#### [WHAT IS REQUIRED]
Which of the lines below contain the string "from"? Pull each one out of the data.

[DATA SHOWN — start]

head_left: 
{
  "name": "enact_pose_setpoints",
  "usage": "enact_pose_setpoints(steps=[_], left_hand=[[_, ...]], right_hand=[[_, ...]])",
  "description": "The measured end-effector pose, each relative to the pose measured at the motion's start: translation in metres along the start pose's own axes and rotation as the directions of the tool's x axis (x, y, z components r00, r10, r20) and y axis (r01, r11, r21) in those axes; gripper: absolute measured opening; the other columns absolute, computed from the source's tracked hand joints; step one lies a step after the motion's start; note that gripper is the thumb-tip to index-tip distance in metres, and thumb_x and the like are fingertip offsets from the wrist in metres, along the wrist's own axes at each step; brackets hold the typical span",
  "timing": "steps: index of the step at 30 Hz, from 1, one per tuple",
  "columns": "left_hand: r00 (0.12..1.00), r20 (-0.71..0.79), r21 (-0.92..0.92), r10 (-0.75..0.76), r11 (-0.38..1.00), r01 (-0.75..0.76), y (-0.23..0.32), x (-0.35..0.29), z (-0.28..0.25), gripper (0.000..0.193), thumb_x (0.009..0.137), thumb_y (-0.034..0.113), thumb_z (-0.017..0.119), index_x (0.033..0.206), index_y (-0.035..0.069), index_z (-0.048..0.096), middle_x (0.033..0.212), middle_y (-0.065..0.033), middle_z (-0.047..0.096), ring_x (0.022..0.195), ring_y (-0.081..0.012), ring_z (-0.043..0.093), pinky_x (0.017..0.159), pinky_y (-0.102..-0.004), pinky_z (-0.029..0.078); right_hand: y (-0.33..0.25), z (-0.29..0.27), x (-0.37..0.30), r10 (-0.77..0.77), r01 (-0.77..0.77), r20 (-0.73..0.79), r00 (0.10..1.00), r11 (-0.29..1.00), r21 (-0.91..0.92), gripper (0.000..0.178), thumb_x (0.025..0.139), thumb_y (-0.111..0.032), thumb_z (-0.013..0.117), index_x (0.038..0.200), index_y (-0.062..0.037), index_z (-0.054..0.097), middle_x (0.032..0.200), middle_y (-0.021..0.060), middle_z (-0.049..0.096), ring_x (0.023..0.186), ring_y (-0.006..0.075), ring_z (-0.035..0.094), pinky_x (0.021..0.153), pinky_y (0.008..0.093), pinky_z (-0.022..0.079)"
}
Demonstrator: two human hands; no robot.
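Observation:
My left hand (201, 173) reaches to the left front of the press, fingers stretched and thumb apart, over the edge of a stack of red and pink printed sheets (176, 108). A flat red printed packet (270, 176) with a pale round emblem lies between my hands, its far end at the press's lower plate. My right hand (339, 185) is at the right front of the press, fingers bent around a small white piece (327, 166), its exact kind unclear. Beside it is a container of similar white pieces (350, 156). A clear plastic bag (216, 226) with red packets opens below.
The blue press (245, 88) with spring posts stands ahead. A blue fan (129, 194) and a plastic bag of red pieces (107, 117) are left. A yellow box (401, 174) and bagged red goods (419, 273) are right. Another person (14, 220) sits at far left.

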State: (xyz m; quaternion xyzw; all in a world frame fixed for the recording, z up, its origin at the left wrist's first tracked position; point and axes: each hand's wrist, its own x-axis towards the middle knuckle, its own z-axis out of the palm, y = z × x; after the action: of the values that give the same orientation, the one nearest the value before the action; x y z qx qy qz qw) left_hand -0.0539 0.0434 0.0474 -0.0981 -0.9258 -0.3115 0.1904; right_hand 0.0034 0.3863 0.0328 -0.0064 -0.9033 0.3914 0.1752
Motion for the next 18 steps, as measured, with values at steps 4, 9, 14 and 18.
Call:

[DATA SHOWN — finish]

#### [RESPONSE BOX]
  "description": "The measured end-effector pose, each relative to the pose measured at the motion's start: translation in metres along the start pose's own axes and rotation as the directions of the tool's x axis (x, y, z components r00, r10, r20) and y axis (r01, r11, r21) in those axes; gripper: absolute measured opening; the other columns absolute, computed from the source's tracked hand joints; step one lies a step after the motion's start; note that gripper is the thumb-tip to index-tip distance in metres, and thumb_x and the like are fingertip offsets from the wrist in metres, along the wrist's own axes at each step; brackets hold the typical span",
  "timing": "steps: index of the step at 30 Hz, from 1, one per tuple",

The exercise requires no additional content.